I don't mean to veer the thread away from its original topic, but I remember when the AFRTS covered the SW spectrum (well, the word "covered" is an exaggeration... but they used to have several frequencies that were running nearly 24/7), and they would play news and programming from all the radio networks, be it CBS, ABC, NBC, Mutual, NPR, etc....

I always thought the AFTRS broadcasts presented the "American" perspective of the news as well as the VOA. Of course, it was intended for US servicemen, and it was all in English, so obviously it left a large portion of the world out of its potential listenership.

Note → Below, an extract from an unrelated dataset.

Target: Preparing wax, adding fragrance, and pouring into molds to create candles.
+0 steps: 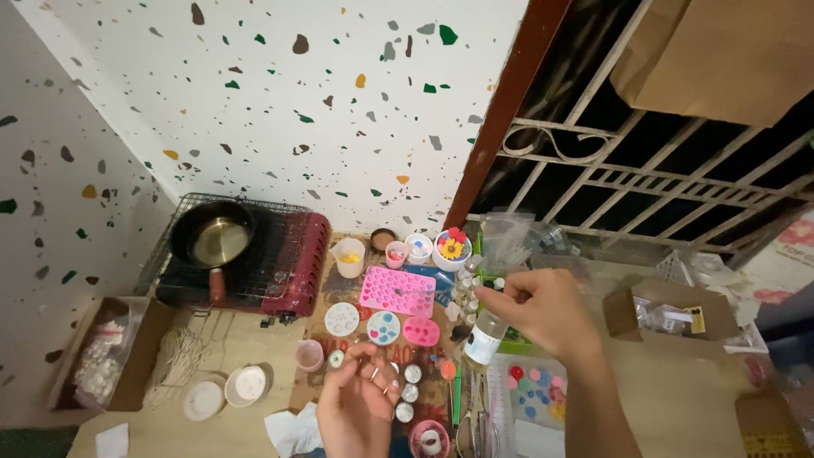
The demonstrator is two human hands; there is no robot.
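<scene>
Right hand [543, 309] fingers closed on something tiny, too blurred to identify, just above a bottle [484, 337]. Left hand [360, 403] fingers loosely curled, contents unclear; wrist cut off below, small tins [410, 383] just beside.

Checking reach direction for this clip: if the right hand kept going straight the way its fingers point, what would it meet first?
The right hand points up-left, so it would probably reach the pink silicone mould first; the small bottles between may be hit earlier, since depth is unclear.

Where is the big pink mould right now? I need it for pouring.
In the head view, the pink mould lies flat mid-table, right of the red stove, just left of the right hand holding the clear bottle.
</scene>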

AFRTS used VOA short-wave transmitters to relay programs. Those short-wave stations were used to feed programs to AFRTS stations or command-wide networks. It's not what the troops heard (unless some GI had his own short-wave receiver). And AFRTS was a propaganda service. "The voice of the commander." It was there to motivate troops and build morale. It also had to placate the local government (or dictator) of the host country. Programming reflected the tastes and biases of career (lifer) NCOs who ran things. I worked there. And watch "Good Morning, Viet Nam" if you don't believe me.
 
It's been a few months since this thread, and I just saw that the House of Representatives passed the bill that would make significant changes in the Voice of America. Not surprisingly, the VOA itself isn't pleased by the decision:

http://www.voanews.com/content/hous...ul-us-international-broadcasting/1967013.html

However, as the article points out, the issue hasn't even been brought up in the Senate, and that would have to happen in order for the bill to become law.
 
However, as the article points out, the issue hasn't even been brought up in the Senate, and that would have to happen in order for the bill to become law.

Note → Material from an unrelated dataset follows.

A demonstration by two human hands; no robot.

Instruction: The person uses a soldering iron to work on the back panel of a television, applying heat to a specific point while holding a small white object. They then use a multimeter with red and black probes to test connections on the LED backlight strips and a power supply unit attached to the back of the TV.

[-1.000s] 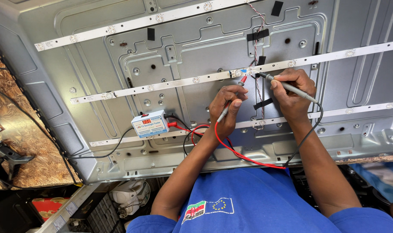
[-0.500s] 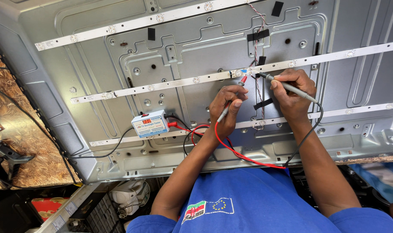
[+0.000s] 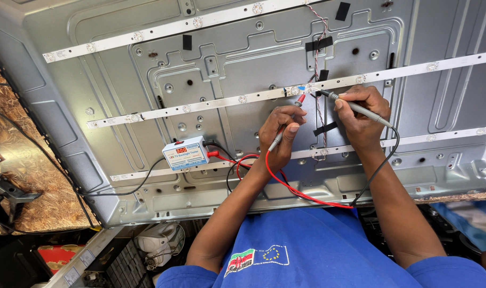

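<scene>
We hold two test probes against the middle LED strip (image 3: 243,99) of an opened television back panel (image 3: 93,64).

Left hand (image 3: 281,136): fingers closed in a pen-like pinch around the red-tipped probe (image 3: 286,124). The probe is tilted, its red tip up against the strip near a round LED lens. A red lead (image 3: 301,193) runs from its lower end in a loop across the bottom edge of the panel.

Right hand (image 3: 363,118): fingers closed around the grey probe (image 3: 355,106), which lies nearly flat, tip pointing left onto the same strip, just beside the red tip. A black lead (image 3: 384,160) drops from its rear end down past the wrist.

The two probe tips sit close together on the strip, next to a twisted red-and-white wire pair (image 3: 316,32) that runs down the panel under patches of black tape (image 3: 318,44).

Small white tester box (image 3: 186,153) rests on the lower strip (image 3: 141,174), left of the left hand, well apart from it. It carries a red digit display at its top and a light blue label band below. Red and black plugs enter its right side; a black cable (image 3: 120,189) leaves its left side.

A flag patch (image 3: 256,258) shows on the blue shirt (image 3: 317,250). At lower left, a red package (image 3: 58,256) sits under the panel's edge.
</scene>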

Which won't happen. Harry Reid has shut down the Senate. Unless he personally signs off on this bill, it won't even get a vote.
 
Which won't happen. Harry Reid has shut down the Senate. Unless he personally signs off on this bill, it won't even get a vote.

Are wing-nuts pathological liars or just incapable of getting their facts right? Both houses have recessed. They do it every year at this time. No single senator can "shut down the Senate."

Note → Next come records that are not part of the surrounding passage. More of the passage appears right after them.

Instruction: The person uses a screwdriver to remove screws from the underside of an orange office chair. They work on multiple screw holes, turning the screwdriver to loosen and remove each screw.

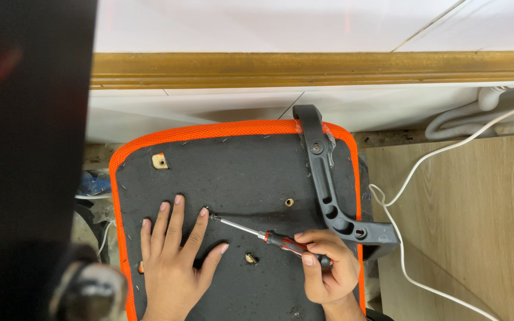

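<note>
I hold the red-and-black-handled screwdriver with the slim steel shaft (269,236) in my right hand (325,267), fingers curled tight round the grip, thumb laid along its top. Its long axis runs from my right hand up and leftward across the dark grey fabric underside of the chair seat with orange mesh edging (239,172), and the tip lands at a small screw point (211,216) just beside the index fingertip of my left hand (174,255).

My left hand lies flat and spread on the seat base near its left edge, palm pressed down, all 5 fingers fanned out — it holds nothing, only steadies the panel. It is the hand nearer the tip; the right sits nearer the seat's lower right corner, at the other end of the tool.

Toward the right edge, the black plastic armrest bracket (328,184) curves from the top edge down to just above my right knuckles — near, whether touching I cannot tell. 2 open mounting holes show between my hands: 1 brass-ringed (289,202) above the shaft, 1 ragged (250,258) below it. A white cable (411,172) trails over the wooden floor (483,238) to the right.
</note>
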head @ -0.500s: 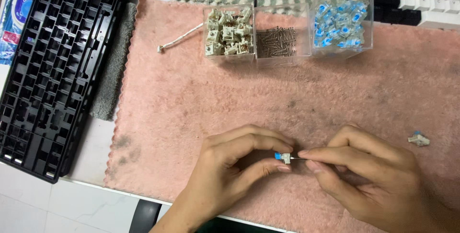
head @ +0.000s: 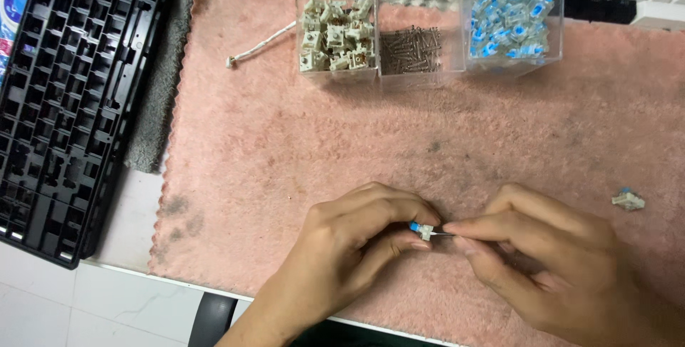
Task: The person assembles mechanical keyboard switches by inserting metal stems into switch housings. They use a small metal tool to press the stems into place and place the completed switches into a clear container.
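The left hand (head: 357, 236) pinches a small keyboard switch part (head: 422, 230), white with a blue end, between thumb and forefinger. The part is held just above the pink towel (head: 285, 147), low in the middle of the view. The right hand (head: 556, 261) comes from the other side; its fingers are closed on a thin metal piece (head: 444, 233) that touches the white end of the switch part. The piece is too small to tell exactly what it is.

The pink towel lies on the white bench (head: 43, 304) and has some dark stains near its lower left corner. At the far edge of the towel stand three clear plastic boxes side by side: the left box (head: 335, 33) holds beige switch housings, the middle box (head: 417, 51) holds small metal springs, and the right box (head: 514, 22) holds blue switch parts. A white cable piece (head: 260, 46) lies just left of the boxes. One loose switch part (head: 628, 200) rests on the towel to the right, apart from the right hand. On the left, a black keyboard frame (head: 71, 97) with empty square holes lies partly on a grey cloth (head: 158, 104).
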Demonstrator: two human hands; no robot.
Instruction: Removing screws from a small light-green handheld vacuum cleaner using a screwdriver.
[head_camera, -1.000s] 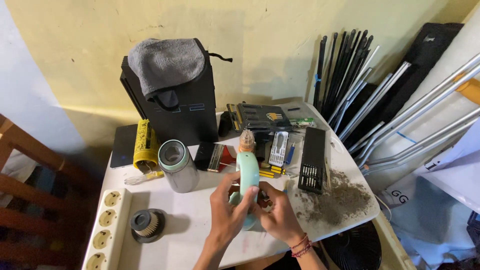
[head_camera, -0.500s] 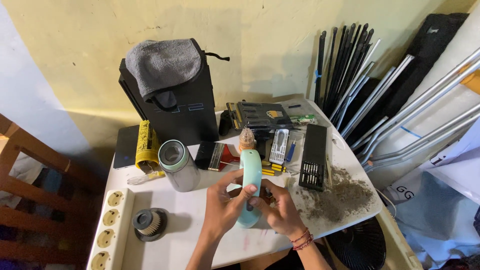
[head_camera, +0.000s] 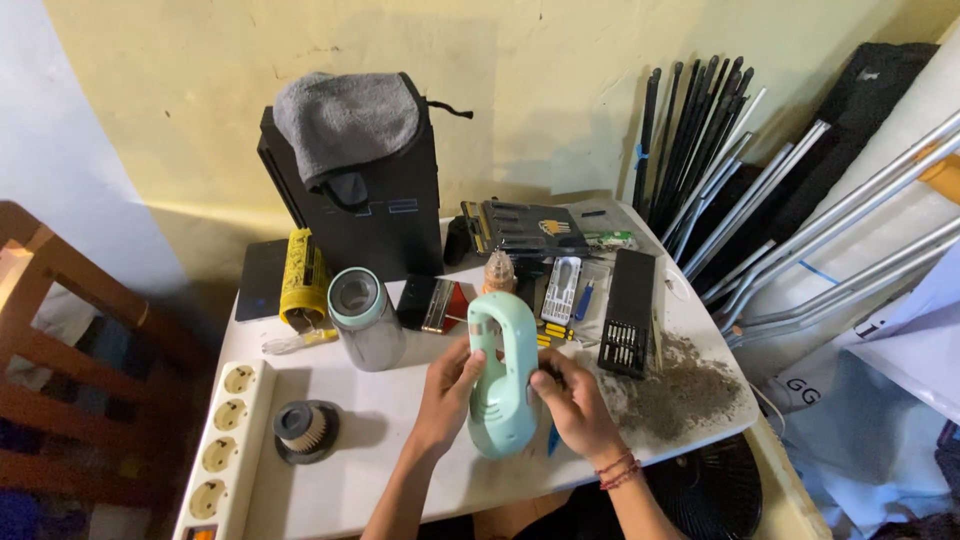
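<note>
Right now both hands are wrapped around a mint-green handheld vacuum (head_camera: 503, 375), held over the front of the white table (head_camera: 400, 470). Her left hand (head_camera: 450, 392) curls against its left flank, fingers closed on the casing; the right hand (head_camera: 572, 402) clasps the other side, thumb pressed to the body. A brush nozzle pokes up behind the vacuum's top, mostly hidden. Beside the right hand lies a heap of grey dust (head_camera: 690, 390), touching a black bit case (head_camera: 630, 312). To the left stand a clear dust canister (head_camera: 365, 317) and a round filter (head_camera: 305, 430); the power strip (head_camera: 225, 445) is cut off at the bottom edge.
</note>
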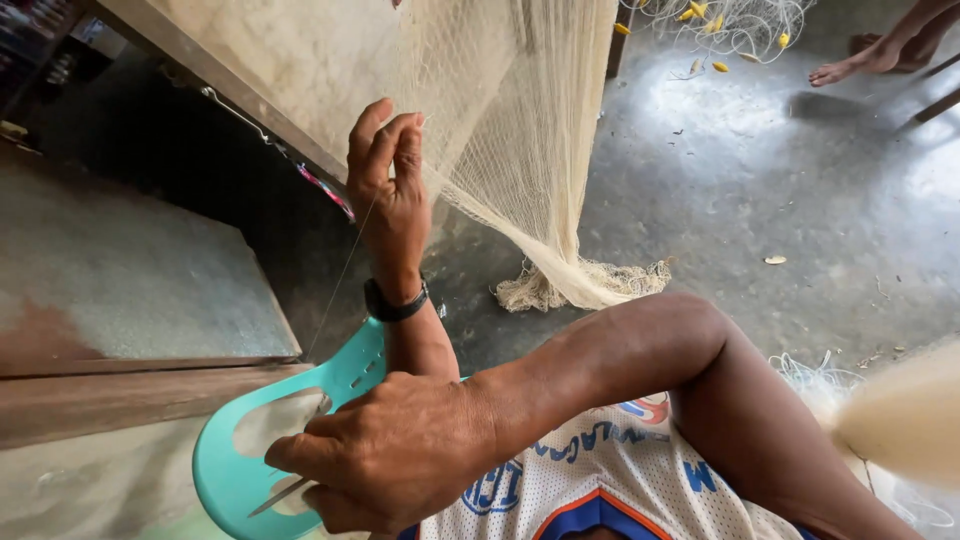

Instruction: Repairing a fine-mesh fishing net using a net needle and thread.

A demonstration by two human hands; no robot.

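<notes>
Two hands were at work on a pale net. The left hand was up high, its fingers curled nearly shut, pinching the edge of the net. A thin thread ran down from it. The right hand was low, closed around a thin needle, just above a green chair. The net hung down and bunched on the floor.
</notes>
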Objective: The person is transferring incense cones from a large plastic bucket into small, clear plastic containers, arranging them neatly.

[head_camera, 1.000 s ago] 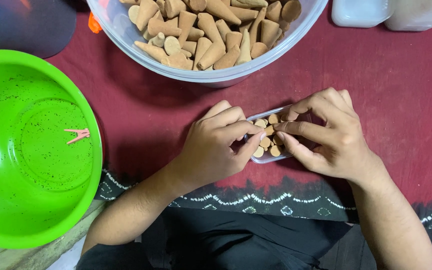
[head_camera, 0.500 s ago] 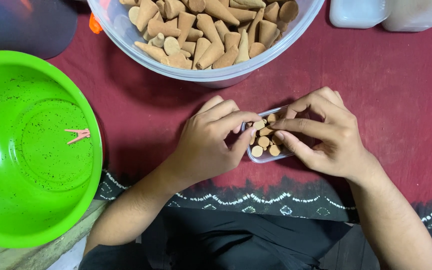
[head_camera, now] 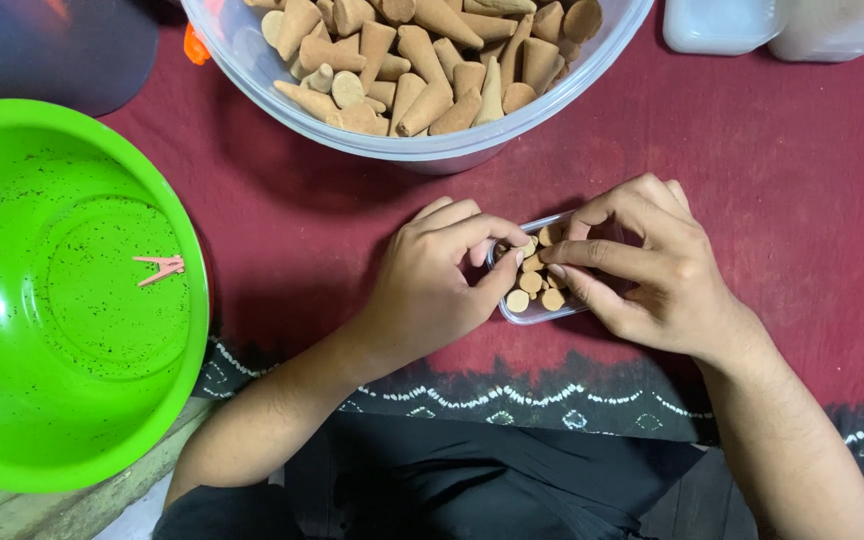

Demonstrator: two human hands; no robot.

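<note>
On the red cloth (head_camera: 772,180) — both hands (head_camera: 432,290) (head_camera: 652,270) grip a cone-filled tray (head_camera: 537,285).

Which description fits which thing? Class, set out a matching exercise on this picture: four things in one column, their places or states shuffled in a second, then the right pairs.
Things:
1. green bowl
2. large clear bowl
3. small clear tray
4. dark red cloth

Descriptions:
A. lies between the left hand and the right hand, packed with upright cones
B. covers the work surface
C. heaped with loose tan cones, at the top
D. holds only a small pink clip, at the left

Pairs: 1-D, 2-C, 3-A, 4-B
</note>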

Or single-highhandedly block legislation. In the house, yes. This is the senate. Try keep the two straight.

Is this the kind of bull you feed the rednecks and miners who never made it to middle school civics? Did you ever make it to middle school civics?
 
What you are referring to is like a "black ball." It's done in secret. Any senator can do it. The name of the senator is not made public. Nothing happens. It is not what King Gillette described and there is no indication such a hold has been effected or that Harry Reid was involved. The senate leaders do not need to "sign off." The procedure he describes applies to the chairman of the house rules committee, not a senate leader.
 
VOA also operated transmitters for AFRTS, which was pure, brainwash-the-troops propaganda and made no bones about it.

Yes, it was true VOA operated transmitters for AFRTS, but in the years that I monitored the AFRTS programming on VOA transmitters, I don't recall perhaps more than a few moments of AFRTS originated audio, other than the AFRTS IDs between programs. If there were other pieces of AFRTS originated audio, it was to block a commercial announcement from the networks.

Bear in mind, it has been nearly 25 years since I've listened to any AFRTS broadcasts on VOA, and more to the point, they've not been on VOA transmitters for pretty much that same amount of time, but my memory of the AFRTS programming was pretty much the 5 minutes news casts during the first 30 minutes of the hour - AP Radio was live or maybe delayed a few seconds, then the major five minute news casts were delayed, running to the bottom of the hour.

The second half hour may have been devoted to the longer (but also delayed) news programs, but it always depended on which hour. I seem to recall AFRTS ran two hours of NPR in the morning (6-8 AM ET Morning Line) and one to two hours of NPR in the afternoon (All Things Considered). I don't remember the time slot in the afternoon ET.